Canadian consumers have been trimming expenses even on essential items as high housing costs and interest rates continue to eat into their income.

The country’s retail sales fell in May mainly due to a drop in sales at supermarkets and grocery retailers, according to Statistics Canada.

Meanwhile, overall revenues rose but Loblaw took a hit to its profits in the quarter, primarily thanks to a payout related to a settlement in the alleged bread price-fixing scandal.

Loblaw said it earned a profit available to common shareholders of $457 million or $1.48 per diluted share for the quarter ended June 15.

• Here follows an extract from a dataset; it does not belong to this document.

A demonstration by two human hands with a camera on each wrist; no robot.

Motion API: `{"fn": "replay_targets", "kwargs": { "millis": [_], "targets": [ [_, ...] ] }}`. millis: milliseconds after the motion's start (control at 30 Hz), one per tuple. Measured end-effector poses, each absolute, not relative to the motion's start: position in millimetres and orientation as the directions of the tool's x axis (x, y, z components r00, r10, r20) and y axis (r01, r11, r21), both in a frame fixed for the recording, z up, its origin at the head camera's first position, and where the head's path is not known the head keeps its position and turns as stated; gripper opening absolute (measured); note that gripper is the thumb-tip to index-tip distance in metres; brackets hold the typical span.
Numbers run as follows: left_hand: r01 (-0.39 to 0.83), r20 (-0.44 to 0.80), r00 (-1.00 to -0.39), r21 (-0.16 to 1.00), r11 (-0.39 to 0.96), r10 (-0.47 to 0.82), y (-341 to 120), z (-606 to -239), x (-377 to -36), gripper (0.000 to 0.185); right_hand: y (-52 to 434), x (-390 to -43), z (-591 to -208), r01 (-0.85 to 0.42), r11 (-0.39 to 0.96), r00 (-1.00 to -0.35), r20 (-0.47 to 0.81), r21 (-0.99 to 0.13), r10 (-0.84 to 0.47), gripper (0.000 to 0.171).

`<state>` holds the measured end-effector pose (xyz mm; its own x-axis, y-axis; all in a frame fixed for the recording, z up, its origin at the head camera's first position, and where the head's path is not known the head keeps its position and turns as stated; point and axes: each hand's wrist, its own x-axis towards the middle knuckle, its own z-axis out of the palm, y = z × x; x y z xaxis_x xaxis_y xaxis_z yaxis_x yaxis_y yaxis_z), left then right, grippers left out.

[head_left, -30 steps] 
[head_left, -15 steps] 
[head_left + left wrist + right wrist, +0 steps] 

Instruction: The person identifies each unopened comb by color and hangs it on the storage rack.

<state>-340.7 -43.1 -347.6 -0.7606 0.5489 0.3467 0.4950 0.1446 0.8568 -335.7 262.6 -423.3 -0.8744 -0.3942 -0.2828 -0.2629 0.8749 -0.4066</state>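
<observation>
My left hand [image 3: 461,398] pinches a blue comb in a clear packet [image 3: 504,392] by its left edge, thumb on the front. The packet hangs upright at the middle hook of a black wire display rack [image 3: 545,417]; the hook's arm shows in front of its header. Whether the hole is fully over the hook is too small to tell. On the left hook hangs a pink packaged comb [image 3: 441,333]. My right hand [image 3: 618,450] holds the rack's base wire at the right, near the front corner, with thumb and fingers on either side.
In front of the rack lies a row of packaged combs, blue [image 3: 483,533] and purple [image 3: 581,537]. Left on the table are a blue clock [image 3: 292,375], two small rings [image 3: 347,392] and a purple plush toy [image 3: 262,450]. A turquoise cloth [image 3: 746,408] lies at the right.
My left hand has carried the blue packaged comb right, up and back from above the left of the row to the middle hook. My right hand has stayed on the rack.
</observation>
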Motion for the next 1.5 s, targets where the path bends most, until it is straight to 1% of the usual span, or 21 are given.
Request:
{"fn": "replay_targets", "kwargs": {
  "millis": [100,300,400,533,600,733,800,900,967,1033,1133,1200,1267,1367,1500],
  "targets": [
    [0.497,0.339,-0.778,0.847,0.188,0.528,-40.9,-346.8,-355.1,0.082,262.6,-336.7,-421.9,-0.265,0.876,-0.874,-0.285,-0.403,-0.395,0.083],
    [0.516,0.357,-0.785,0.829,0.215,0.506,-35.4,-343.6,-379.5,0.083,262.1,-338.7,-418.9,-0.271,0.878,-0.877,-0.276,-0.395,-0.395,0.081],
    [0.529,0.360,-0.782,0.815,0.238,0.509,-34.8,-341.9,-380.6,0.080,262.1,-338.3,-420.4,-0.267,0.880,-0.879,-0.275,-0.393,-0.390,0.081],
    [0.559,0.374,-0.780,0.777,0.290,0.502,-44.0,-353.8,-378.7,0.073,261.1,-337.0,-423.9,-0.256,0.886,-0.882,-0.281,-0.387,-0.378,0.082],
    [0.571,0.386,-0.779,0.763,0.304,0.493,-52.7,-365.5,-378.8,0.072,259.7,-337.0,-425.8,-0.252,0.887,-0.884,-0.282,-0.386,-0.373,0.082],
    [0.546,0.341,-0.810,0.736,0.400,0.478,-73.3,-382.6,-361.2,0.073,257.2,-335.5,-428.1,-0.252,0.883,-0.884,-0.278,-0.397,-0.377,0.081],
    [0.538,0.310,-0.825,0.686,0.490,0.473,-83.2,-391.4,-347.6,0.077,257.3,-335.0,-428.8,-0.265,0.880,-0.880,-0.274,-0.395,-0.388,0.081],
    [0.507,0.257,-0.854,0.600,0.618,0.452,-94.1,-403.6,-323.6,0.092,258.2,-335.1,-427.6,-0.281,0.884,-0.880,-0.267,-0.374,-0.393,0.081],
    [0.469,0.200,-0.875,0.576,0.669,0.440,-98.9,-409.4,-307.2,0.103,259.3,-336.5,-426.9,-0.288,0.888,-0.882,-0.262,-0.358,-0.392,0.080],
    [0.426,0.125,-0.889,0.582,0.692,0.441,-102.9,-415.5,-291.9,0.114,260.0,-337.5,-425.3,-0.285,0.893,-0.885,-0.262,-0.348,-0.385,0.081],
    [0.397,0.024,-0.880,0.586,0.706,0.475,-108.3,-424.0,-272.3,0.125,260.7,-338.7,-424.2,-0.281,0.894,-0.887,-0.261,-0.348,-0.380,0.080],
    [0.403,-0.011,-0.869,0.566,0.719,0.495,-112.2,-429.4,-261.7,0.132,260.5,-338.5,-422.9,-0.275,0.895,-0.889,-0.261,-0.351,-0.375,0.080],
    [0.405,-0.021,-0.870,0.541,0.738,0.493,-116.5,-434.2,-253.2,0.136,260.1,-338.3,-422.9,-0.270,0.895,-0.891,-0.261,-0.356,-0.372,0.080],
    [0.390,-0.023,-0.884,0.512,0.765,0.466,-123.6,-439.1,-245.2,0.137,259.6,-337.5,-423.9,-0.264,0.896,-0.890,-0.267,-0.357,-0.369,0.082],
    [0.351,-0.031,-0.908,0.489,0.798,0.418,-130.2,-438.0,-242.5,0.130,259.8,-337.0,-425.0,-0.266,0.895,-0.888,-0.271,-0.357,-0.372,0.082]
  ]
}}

The result was down from $508 million or $1.58 per diluted share in the same quarter last year, which Loblaw attributed primarily to charges related to the settlement of class-action lawsuits.

On Thursday, the grocer announced it and parent company George Weston Ltd. have agreed to pay $500 million to settle a pair of class-action lawsuits regarding their involvement in an alleged bread price-fixing scheme.

Revenue for the quarter totalled $13.95 billion, up from $13.74 billion a year earlier.

Shares of Loblaw were trading roughly 1.5 per cent lower on the Toronto Stock Exchange an hour after markets opened on Thursday.